Re: Reviving the hardware census

Chris Murphy <lists@xxxxxxxxxxxxxxxxx> · Thu, 9 Nov 2017 13:26:47 -0700

On Thu, Nov 9, 2017 at 1:11 PM, Nathaniel McCallum
<npmccallum@xxxxxxxxxx> wrote:
> Turning it into a hash doesn't solve the tracking problem. It only
> prevents the attacker from knowing a list of serial numbers. I suspect
> keeping hashes of identifying information will likely cause
> controversy.

What is the nature of the tracking problem? A single entry for a
single machine is not tracking to me. Tracking requires at least two
points in space-time. What's being stored by the Fedora Project? IP,
Geolocation, date and time? Those are the things I associate with
tracking more than a serial number or a hash of a serial number.

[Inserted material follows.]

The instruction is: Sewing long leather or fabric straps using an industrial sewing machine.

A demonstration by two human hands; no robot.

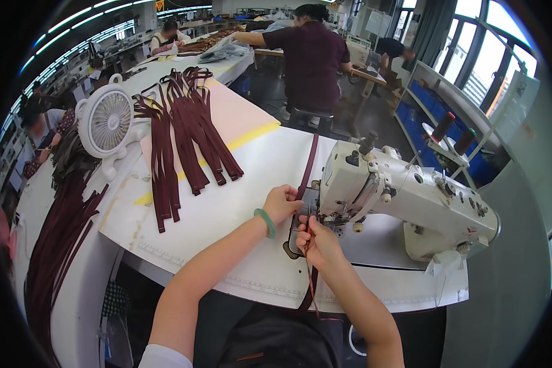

Let's say you don't store serial number or a hash, but you do store
model information, date/time, and an IP address. If there's no
mechanism to avoid duplicate entries, you've got a bigger tracking
problem the less common that particular model is. More models will
make the data noisy. But if it's a sufficiently rare model, the
duplicate entries can be assumed to be representing just a few
distinct machines or even just one machine, and now you can track a
person even if you don't have any serial number or hashing.

So I think necessarily you need a way to eliminate duplicates from
entering the data set. Some way of anonymizing the entry in the Fedora
Project's data, but also a way to track duplicates.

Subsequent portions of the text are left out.